[Data section]:
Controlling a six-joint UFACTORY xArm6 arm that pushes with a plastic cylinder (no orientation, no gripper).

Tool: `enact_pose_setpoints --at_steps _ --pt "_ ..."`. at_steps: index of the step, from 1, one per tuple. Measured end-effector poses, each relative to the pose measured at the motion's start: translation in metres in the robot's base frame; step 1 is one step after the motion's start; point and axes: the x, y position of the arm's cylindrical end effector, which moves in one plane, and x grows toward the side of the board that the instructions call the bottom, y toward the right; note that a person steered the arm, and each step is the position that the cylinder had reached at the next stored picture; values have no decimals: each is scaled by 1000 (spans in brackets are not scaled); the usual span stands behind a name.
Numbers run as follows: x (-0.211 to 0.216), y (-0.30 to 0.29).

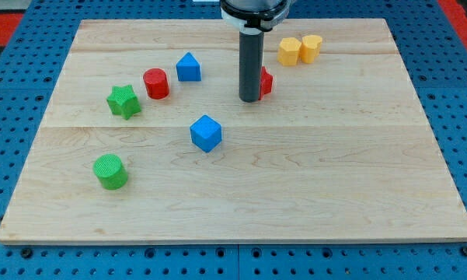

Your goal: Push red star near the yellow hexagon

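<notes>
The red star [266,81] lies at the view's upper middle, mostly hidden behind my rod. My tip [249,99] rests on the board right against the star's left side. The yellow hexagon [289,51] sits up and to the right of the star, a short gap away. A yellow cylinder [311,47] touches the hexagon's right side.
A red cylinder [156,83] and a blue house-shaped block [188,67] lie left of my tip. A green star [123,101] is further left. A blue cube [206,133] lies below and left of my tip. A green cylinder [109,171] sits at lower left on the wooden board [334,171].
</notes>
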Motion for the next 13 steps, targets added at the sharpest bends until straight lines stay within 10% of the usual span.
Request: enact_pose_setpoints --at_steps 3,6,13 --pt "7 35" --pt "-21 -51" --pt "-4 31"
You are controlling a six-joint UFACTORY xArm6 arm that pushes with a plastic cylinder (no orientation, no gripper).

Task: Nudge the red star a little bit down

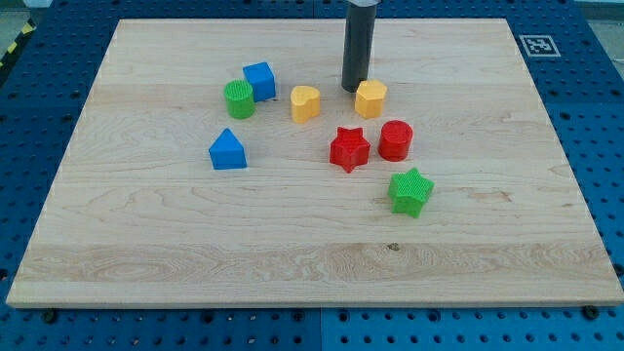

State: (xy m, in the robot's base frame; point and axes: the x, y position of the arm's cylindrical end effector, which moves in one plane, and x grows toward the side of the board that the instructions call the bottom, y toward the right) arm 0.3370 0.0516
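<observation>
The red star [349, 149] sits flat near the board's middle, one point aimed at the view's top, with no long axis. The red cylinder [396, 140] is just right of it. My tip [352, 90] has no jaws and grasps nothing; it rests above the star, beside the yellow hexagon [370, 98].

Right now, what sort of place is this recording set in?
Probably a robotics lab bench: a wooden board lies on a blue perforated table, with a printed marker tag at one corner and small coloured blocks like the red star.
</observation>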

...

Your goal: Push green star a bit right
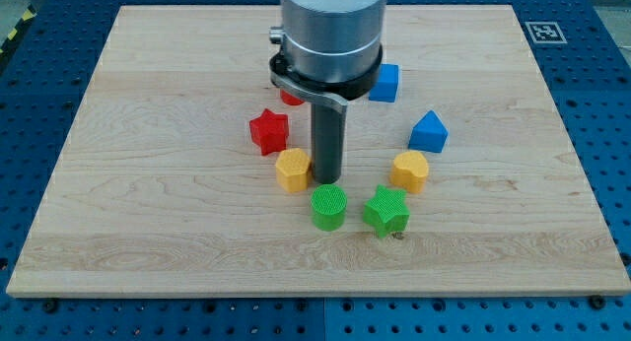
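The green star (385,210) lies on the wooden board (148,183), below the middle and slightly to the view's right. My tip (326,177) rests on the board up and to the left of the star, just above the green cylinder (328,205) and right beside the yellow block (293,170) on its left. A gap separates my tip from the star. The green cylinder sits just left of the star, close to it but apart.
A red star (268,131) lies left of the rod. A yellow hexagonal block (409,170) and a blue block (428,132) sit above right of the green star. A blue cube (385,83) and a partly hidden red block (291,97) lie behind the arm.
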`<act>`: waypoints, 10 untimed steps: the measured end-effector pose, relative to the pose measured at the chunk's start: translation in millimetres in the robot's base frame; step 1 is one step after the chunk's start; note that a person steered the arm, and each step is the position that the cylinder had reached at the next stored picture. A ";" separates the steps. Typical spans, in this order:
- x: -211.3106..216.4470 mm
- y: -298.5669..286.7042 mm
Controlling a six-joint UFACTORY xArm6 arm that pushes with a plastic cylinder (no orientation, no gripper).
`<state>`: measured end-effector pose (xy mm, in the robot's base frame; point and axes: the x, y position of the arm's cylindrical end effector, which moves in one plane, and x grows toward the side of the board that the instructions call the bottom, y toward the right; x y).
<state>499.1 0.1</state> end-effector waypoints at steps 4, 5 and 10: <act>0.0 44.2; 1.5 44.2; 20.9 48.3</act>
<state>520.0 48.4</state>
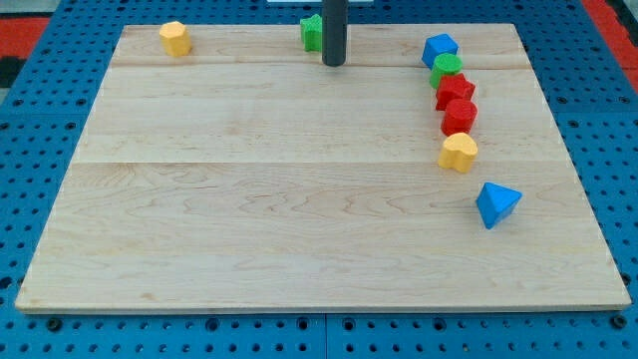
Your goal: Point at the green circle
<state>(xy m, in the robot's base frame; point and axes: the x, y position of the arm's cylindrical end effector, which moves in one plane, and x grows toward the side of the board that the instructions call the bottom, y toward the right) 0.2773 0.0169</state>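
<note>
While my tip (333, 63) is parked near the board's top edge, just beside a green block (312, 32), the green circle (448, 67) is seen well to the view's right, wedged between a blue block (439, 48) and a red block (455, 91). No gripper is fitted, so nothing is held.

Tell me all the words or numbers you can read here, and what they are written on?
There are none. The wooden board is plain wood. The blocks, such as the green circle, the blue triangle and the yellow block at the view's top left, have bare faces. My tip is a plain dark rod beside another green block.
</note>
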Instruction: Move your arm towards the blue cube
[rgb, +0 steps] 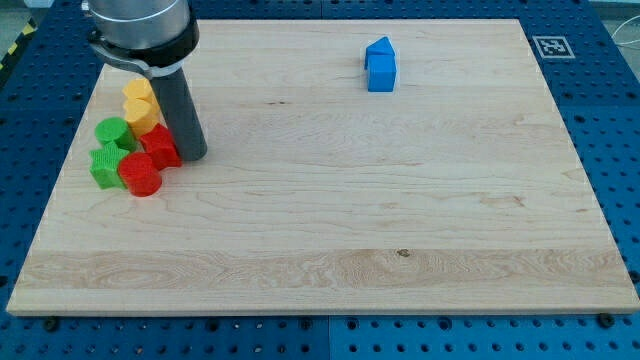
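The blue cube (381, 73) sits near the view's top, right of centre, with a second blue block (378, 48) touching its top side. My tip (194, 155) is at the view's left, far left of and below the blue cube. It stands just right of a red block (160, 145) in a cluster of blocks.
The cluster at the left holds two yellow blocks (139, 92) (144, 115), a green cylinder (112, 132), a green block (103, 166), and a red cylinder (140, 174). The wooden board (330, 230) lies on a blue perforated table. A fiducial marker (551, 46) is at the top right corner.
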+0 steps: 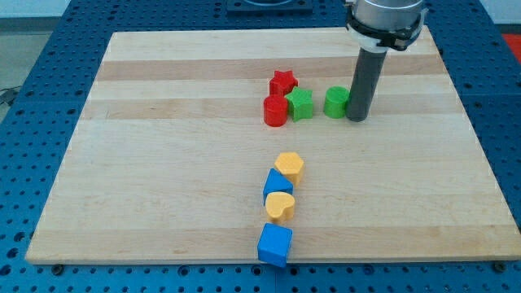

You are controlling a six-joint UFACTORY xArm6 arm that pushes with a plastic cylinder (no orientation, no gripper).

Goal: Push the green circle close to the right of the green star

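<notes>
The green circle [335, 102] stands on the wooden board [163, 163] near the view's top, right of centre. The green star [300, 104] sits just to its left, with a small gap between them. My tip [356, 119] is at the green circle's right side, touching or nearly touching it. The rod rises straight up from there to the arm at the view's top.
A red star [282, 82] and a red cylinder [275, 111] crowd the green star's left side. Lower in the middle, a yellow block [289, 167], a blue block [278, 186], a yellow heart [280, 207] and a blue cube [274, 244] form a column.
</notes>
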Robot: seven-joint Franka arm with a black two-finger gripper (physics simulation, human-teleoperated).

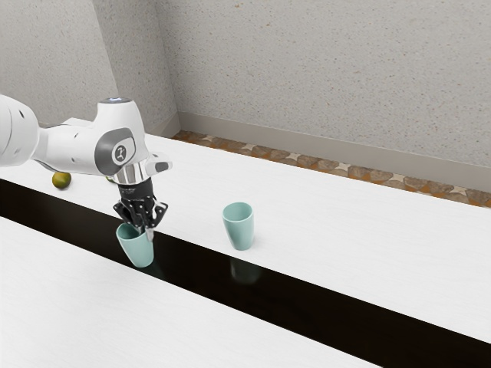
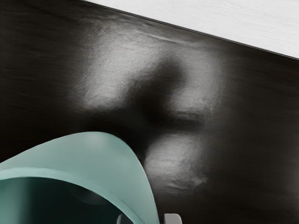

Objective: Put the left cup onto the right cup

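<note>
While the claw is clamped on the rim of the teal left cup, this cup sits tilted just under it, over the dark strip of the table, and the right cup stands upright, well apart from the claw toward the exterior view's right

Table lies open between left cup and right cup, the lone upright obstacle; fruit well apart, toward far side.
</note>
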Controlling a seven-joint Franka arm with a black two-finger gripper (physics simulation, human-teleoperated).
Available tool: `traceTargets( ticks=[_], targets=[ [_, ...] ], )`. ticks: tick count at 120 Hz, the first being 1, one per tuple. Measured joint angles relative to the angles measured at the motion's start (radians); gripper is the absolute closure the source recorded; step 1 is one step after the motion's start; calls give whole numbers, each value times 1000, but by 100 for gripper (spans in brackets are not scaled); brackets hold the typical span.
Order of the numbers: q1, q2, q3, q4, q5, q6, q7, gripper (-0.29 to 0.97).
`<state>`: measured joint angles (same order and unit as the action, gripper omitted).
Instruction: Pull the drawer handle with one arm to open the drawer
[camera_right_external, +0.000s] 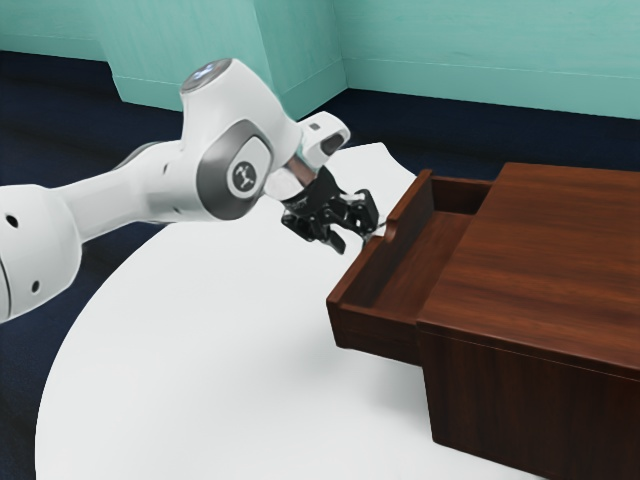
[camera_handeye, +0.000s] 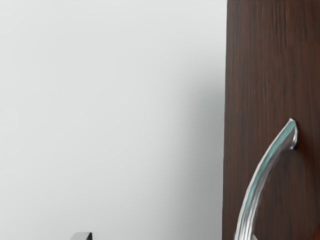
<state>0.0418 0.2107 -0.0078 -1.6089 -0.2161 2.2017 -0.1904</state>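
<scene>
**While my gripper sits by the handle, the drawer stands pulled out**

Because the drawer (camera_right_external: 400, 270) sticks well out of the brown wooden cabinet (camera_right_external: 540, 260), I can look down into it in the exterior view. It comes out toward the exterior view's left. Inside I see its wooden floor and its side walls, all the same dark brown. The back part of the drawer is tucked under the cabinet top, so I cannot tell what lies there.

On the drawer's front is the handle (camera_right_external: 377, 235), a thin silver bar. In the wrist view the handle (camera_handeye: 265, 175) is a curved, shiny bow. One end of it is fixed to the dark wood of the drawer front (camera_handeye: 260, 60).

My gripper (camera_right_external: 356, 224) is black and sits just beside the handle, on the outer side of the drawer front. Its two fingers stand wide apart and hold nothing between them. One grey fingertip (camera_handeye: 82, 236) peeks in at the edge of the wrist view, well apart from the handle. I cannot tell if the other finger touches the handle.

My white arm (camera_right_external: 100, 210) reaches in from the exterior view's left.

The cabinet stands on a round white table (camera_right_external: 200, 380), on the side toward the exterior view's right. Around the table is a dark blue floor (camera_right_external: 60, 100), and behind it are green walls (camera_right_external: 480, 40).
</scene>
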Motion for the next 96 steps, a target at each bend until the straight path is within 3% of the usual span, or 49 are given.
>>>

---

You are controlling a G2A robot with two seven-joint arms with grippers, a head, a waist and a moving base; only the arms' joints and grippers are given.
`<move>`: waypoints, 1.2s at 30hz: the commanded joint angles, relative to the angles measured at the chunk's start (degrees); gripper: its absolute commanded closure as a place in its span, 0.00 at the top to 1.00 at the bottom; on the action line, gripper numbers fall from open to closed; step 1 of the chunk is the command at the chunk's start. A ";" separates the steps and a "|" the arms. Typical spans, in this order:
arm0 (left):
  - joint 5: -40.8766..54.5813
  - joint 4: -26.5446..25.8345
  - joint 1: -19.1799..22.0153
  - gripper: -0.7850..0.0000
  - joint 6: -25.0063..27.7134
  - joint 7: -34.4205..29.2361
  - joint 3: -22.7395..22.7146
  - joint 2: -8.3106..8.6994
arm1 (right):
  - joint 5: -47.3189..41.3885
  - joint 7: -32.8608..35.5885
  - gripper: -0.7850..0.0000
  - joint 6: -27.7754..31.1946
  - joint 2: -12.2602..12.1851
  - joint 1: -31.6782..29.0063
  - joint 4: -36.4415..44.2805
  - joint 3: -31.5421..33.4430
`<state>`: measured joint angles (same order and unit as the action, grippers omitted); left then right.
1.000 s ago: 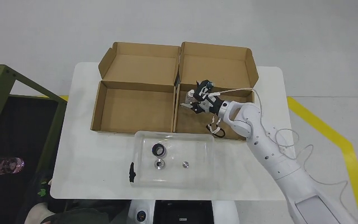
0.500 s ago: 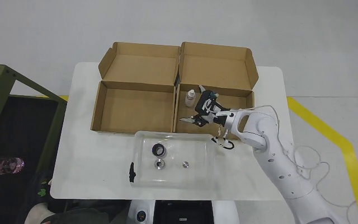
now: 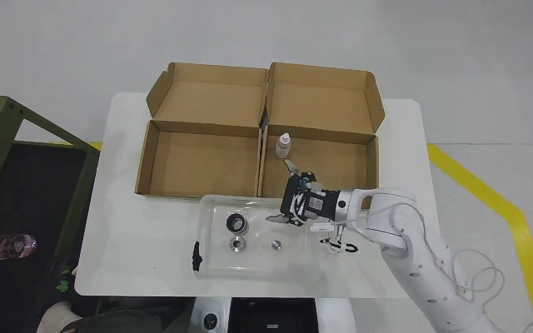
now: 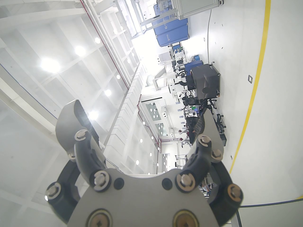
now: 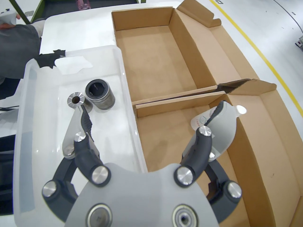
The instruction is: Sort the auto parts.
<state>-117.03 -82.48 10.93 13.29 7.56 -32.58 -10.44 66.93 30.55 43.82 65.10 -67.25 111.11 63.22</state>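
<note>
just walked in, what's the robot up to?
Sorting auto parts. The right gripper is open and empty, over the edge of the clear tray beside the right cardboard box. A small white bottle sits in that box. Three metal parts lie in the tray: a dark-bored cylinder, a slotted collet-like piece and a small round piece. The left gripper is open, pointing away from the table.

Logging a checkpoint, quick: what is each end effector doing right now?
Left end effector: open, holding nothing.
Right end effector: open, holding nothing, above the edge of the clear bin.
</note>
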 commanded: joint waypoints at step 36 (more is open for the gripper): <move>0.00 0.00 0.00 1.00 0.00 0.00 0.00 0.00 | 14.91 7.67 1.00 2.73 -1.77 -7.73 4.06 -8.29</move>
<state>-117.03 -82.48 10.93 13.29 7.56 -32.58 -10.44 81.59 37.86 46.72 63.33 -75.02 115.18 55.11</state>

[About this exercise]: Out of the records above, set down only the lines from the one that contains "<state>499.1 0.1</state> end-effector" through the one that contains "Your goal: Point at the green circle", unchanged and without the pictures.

[Answer to the problem]:
<state>499.1 0.1</state> end-effector waypoints at steps 4, 5 and 10: <act>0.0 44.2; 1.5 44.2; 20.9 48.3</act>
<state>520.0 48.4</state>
Your goal: Point at the green circle

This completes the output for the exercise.